▶ [Activity]
From the data below, retype exactly the lines starting with the one that contains "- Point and" and ending with the one that contains "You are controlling", both included.
Segment Start: Raw data
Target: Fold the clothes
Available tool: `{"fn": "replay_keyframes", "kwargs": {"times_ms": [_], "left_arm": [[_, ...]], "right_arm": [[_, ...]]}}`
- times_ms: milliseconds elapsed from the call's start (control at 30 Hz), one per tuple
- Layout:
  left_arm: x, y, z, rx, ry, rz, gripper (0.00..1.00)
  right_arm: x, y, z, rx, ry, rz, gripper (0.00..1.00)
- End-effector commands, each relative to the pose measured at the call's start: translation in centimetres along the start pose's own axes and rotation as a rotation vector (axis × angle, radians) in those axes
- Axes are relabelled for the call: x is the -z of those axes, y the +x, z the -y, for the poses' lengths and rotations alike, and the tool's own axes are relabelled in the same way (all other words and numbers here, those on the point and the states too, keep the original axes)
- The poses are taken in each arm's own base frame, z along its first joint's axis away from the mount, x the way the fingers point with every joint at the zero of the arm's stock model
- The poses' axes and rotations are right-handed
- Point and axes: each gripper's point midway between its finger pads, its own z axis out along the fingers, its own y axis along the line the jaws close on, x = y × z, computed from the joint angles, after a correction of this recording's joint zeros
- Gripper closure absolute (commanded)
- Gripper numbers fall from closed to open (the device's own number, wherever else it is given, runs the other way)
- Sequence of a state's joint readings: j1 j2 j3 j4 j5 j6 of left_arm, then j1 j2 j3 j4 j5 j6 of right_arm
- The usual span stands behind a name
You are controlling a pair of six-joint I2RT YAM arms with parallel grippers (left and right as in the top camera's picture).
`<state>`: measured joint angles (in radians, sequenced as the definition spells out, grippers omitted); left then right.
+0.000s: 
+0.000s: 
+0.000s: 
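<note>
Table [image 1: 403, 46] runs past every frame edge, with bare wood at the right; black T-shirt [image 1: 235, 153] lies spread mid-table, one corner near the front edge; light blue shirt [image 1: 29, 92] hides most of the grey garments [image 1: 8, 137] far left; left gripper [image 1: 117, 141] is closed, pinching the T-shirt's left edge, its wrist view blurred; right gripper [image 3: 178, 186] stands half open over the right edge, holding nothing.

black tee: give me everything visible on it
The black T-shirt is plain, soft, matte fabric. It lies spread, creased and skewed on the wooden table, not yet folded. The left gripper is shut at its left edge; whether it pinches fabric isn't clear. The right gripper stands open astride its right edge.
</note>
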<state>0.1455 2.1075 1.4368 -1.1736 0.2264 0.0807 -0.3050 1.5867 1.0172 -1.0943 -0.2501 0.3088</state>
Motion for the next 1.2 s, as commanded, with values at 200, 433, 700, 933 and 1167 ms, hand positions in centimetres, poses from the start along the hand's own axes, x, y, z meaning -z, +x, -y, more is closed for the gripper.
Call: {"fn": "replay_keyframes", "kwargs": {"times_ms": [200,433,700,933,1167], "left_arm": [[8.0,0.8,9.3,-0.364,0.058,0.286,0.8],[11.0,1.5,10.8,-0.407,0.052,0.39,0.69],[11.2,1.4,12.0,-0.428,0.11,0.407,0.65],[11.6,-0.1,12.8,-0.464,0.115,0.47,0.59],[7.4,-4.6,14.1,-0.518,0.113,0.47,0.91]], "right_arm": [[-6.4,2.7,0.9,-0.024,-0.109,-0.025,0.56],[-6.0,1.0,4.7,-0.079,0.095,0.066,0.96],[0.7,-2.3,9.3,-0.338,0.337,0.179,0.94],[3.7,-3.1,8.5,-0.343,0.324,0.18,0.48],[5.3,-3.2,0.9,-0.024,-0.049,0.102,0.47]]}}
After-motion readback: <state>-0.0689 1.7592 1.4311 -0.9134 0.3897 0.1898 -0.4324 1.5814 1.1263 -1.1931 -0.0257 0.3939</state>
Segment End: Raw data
▶ [Answer below]
- Point and axes: each gripper's point midway between its finger pads, its own z axis out along the fingers, its own y axis along the line the jaws close on, x = y × z, computed from the joint angles, after a correction of this recording's joint zeros
- Gripper closure absolute (commanded)
- Gripper numbers fall from closed to open (the device's own number, wherever else it is given, runs the other way)
- Sequence of a state's joint readings: j1 j2 j3 j4 j5 j6 of left_arm, then j1 j2 j3 j4 j5 j6 of right_arm
- The usual span stands behind a name
You are controlling a pair of six-joint I2RT YAM arms with parallel grippers (left and right as in the top camera's picture).

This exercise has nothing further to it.